| WHAT THE TASK REQUIRES |
Among the lines below, copy exactly those from the one with "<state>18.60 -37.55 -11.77" through the one with "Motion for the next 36", counting both ends.

[Records excerpted from a collection]
------

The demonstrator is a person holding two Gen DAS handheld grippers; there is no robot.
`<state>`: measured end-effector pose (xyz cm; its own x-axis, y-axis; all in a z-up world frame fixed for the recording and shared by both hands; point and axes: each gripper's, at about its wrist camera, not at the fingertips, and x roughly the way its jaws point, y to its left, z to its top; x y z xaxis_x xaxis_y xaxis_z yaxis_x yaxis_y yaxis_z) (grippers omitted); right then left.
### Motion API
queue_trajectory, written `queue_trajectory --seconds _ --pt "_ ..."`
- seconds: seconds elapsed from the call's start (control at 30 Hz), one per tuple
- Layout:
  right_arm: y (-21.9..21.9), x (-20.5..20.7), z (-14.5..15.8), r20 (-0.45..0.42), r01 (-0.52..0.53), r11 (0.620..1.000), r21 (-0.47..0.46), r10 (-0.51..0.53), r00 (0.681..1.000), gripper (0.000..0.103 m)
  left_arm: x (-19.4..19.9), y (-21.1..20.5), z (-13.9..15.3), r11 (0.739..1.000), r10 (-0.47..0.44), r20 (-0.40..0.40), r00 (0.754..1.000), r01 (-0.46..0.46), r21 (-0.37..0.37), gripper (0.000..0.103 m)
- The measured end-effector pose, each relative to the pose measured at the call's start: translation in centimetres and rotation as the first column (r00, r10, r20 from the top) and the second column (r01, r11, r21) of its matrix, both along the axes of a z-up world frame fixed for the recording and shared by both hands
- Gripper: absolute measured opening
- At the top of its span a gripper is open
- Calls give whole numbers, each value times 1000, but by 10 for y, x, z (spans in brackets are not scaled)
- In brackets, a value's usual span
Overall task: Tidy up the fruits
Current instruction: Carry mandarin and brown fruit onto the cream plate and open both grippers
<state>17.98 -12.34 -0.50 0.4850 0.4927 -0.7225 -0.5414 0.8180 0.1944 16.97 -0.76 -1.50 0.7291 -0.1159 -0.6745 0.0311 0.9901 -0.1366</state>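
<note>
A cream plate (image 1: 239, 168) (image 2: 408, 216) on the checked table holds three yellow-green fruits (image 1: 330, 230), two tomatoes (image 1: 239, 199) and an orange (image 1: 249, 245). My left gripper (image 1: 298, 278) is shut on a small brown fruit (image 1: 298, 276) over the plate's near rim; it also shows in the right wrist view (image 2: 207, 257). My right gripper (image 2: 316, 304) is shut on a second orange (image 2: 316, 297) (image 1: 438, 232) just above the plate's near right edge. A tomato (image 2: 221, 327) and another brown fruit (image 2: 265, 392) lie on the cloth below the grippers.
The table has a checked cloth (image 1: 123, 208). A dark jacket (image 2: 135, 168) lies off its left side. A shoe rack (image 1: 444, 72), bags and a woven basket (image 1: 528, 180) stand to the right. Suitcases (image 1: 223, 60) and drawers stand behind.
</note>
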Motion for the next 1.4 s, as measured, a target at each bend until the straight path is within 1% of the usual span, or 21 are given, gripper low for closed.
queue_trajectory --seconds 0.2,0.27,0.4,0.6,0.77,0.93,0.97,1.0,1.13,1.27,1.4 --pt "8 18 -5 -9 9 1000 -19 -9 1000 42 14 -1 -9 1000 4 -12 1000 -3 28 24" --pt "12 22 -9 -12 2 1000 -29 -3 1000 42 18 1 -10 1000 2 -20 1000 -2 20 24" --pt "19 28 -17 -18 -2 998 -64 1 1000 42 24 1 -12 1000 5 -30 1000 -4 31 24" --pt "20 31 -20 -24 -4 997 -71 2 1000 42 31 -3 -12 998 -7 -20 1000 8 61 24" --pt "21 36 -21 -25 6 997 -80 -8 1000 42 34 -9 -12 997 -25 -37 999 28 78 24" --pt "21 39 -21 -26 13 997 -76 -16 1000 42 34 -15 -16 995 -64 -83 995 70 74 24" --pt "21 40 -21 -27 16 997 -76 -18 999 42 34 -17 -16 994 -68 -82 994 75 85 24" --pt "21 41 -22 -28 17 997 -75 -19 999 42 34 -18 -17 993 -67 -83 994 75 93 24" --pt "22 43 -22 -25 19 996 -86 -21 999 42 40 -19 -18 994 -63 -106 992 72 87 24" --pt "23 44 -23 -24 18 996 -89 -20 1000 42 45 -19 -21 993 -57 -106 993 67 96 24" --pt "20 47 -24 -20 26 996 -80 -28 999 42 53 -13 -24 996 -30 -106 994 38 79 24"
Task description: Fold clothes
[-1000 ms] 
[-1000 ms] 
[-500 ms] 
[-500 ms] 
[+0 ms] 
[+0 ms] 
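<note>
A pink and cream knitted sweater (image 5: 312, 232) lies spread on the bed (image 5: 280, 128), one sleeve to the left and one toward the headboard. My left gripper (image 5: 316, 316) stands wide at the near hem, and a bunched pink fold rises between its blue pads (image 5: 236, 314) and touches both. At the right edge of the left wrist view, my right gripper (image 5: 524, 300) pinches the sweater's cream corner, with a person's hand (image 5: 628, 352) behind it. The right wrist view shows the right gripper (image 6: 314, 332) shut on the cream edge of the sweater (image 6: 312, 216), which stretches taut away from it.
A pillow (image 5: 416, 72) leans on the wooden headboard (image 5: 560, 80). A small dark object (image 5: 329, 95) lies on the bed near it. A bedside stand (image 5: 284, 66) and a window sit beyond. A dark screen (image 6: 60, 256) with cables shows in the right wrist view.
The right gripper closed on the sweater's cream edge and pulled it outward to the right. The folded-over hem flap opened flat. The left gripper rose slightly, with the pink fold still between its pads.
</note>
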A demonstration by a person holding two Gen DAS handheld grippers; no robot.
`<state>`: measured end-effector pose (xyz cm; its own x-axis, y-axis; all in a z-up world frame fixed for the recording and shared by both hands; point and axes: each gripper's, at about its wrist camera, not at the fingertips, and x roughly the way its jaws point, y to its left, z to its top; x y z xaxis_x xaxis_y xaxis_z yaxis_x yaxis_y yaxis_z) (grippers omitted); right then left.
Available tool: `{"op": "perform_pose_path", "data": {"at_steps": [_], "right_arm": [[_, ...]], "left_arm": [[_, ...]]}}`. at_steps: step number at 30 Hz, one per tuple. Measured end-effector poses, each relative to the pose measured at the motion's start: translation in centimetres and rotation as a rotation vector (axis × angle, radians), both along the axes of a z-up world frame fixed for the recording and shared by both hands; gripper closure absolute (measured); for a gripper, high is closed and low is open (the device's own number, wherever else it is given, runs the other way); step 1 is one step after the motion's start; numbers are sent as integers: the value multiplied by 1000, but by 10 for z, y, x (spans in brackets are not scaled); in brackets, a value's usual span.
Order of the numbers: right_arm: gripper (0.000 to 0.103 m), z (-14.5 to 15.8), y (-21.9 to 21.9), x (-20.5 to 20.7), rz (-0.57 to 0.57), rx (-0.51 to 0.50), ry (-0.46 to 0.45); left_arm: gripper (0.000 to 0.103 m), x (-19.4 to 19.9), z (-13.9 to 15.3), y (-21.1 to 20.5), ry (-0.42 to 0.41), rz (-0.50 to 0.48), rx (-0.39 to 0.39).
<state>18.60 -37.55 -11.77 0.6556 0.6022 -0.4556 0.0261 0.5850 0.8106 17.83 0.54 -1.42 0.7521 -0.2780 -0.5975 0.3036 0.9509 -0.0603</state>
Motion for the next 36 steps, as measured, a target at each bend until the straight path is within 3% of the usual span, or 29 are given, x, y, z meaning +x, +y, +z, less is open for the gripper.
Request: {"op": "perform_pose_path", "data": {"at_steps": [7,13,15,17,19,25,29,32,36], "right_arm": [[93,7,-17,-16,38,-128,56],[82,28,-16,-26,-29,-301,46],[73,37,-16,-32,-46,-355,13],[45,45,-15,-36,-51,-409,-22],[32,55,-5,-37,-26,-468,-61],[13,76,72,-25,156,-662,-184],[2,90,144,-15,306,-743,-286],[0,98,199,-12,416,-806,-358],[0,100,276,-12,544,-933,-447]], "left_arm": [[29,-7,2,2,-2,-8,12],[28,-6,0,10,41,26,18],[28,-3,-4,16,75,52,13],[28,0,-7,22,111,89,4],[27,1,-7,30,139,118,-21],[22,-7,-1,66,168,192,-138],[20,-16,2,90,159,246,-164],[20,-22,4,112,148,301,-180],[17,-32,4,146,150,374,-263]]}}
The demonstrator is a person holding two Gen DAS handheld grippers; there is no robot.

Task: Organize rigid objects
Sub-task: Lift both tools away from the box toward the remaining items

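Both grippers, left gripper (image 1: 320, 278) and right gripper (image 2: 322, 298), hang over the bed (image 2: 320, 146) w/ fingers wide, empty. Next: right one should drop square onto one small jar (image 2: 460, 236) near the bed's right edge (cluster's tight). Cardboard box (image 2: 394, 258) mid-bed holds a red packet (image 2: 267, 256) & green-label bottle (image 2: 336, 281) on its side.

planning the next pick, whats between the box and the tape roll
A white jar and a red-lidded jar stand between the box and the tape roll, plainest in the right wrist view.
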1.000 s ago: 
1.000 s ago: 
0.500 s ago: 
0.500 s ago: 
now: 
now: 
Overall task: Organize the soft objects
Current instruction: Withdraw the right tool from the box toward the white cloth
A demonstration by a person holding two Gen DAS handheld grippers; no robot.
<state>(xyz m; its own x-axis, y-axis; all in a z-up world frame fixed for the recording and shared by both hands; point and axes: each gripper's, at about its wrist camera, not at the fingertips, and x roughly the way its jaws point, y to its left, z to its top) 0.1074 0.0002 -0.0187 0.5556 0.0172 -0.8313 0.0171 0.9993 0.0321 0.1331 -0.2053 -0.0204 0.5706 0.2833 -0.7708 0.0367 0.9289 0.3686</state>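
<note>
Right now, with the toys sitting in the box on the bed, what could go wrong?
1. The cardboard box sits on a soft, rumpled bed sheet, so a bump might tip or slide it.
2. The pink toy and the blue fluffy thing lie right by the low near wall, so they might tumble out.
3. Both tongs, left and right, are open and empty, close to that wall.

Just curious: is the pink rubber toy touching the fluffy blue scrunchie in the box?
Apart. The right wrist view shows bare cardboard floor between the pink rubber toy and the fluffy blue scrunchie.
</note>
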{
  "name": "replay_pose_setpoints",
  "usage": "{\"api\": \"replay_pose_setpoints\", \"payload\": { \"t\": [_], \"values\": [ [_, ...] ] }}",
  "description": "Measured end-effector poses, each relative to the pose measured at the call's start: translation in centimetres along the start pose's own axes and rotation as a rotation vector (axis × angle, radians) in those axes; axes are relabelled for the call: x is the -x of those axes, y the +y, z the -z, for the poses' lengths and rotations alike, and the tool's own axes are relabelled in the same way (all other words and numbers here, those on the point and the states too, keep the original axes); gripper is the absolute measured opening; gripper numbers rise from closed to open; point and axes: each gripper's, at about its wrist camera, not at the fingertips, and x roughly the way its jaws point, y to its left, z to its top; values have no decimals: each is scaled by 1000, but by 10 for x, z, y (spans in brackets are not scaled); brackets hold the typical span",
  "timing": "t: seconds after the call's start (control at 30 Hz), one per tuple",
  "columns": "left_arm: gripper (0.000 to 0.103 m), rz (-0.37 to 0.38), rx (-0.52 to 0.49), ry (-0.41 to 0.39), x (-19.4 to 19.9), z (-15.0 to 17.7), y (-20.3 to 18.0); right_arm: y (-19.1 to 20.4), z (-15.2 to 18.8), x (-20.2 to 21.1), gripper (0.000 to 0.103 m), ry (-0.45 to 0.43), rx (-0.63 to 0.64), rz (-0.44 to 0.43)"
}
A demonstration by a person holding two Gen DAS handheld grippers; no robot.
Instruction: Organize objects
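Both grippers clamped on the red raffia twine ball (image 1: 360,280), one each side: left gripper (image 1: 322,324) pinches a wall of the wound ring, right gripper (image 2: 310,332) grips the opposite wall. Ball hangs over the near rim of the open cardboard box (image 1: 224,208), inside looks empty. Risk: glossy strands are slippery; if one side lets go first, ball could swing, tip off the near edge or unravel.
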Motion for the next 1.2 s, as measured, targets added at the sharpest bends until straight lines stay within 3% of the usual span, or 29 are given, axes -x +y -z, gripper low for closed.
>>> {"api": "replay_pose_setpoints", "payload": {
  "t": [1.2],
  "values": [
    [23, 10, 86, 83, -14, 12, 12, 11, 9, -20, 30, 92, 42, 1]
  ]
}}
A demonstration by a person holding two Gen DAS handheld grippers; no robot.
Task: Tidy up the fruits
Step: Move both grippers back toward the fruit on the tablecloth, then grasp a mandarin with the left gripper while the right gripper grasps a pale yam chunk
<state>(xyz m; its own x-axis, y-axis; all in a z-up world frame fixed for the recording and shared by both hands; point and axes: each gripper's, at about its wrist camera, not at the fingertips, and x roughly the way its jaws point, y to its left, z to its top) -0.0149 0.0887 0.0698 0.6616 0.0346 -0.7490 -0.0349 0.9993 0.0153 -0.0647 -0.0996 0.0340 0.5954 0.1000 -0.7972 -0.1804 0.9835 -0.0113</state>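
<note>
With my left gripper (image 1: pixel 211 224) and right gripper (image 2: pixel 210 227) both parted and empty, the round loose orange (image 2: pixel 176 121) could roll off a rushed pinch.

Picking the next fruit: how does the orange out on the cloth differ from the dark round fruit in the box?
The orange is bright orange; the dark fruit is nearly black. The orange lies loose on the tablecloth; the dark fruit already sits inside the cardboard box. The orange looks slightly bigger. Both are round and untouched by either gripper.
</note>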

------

| EXERCISE OUTPUT |
<state>18.60 -37.55 -11.77 0.6556 0.6022 -0.4556 0.0261 0.5850 0.8106 17.83 0.54 -1.42 0.7521 -0.2780 -0.5975 0.3036 0.9509 -0.0603</state>
Motion for the next 36 steps, as measured, a target at each bend until the straight path is within 3% of the usual span, or 29 are given, x, y, z meaning +x, +y, +z, less is open for the gripper.

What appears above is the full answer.